> _The task_: Please copy each line of the listing below precisely, excluding the images.

> _Data excerpt_:
· · · ·
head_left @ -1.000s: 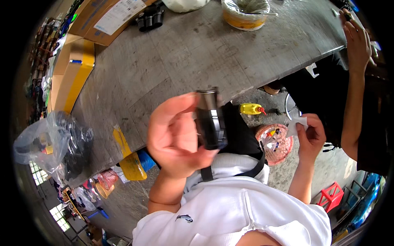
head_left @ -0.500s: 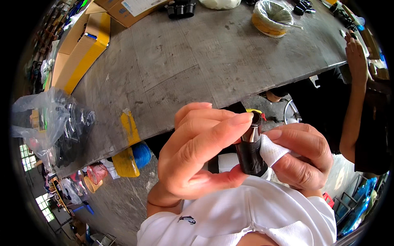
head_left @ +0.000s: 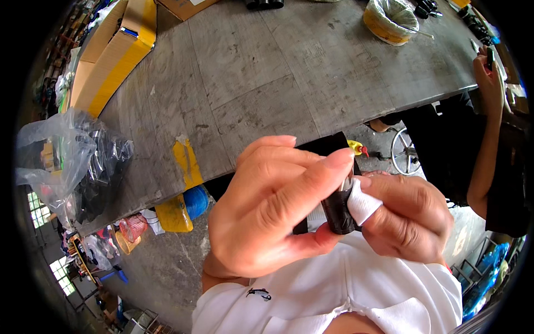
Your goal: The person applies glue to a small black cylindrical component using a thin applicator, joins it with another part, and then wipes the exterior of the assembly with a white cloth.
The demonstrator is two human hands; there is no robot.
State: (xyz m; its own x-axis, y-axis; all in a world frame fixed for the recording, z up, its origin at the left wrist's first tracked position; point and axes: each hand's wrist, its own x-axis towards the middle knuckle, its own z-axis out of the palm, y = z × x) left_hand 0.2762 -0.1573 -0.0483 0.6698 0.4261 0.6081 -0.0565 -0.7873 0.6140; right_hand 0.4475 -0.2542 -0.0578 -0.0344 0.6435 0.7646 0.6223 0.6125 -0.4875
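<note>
My left hand (head_left: pixel 264 209) grips a short black cylinder (head_left: pixel 338 214) with a shiny, narrower neck, holding it between the thumb at its lower end and a finger at its top. It stands roughly upright just above my white shirt. In my right hand (head_left: pixel 414 220) a folded white cloth (head_left: pixel 364 205) is pinched and pressed against the cylinder's right side, near the neck. The fingers hide the top end of the cylinder.
A grey worktable (head_left: pixel 245 72) stretches ahead, bearing an open cardboard box (head_left: pixel 105 69) and a plastic-lined yellow tub (head_left: pixel 392 38). Clear plastic bags (head_left: pixel 78 161) hang over its left corner. At the right, a co-worker's hand (head_left: pixel 489 78) holds a dark object.
My view has shifted slightly, moving the table's things in the picture. My left finger now covers the cylinder's open top, and the cloth sits closer round its neck.
</note>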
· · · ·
> _Exercise result_:
head_left @ -1.000s: 
head_left @ -0.500s: 
head_left @ +0.000s: 
Your goal: The person applies glue to a small black cylindrical component using a thin applicator, joins it with another part, and then wipes the exterior of the assembly with a white cloth.
The demonstrator is two human hands; there is no robot.
State: (xyz m; its own x-axis, y-axis; all in a world frame fixed for the recording, z up, its origin at the left wrist's first tracked position; point and axes: each hand's wrist, its own x-axis towards the middle knuckle, its own z-axis out of the palm, y = z × x) left_hand 0.2762 -0.1573 -0.0483 0.6698 0.4261 0.6081 -0.0565 -0.7873 0.6140; right_hand 0.4475 -0.2542 -0.0578 -0.0344 0.6435 0.7646 0.6223 0.6125 -0.4875
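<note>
My left hand (head_left: pixel 264 209) grips a short black cylinder (head_left: pixel 338 214) with a shiny, narrower neck, holding it between the thumb at its lower end and a finger at its top. It stands roughly upright just above my white shirt. In my right hand (head_left: pixel 414 220) a folded white cloth (head_left: pixel 364 205) is pinched and pressed against the cylinder's right side, near the neck. The fingers hide the top end of the cylinder.
A grey worktable (head_left: pixel 245 72) stretches ahead, bearing an open cardboard box (head_left: pixel 105 69) and a plastic-lined yellow tub (head_left: pixel 392 38). Clear plastic bags (head_left: pixel 78 161) hang over its left corner. At the right, a co-worker's hand (head_left: pixel 489 78) holds a dark object.
My view has shifted slightly, moving the table's things in the picture. My left finger now covers the cylinder's open top, and the cloth sits closer round its neck.
</note>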

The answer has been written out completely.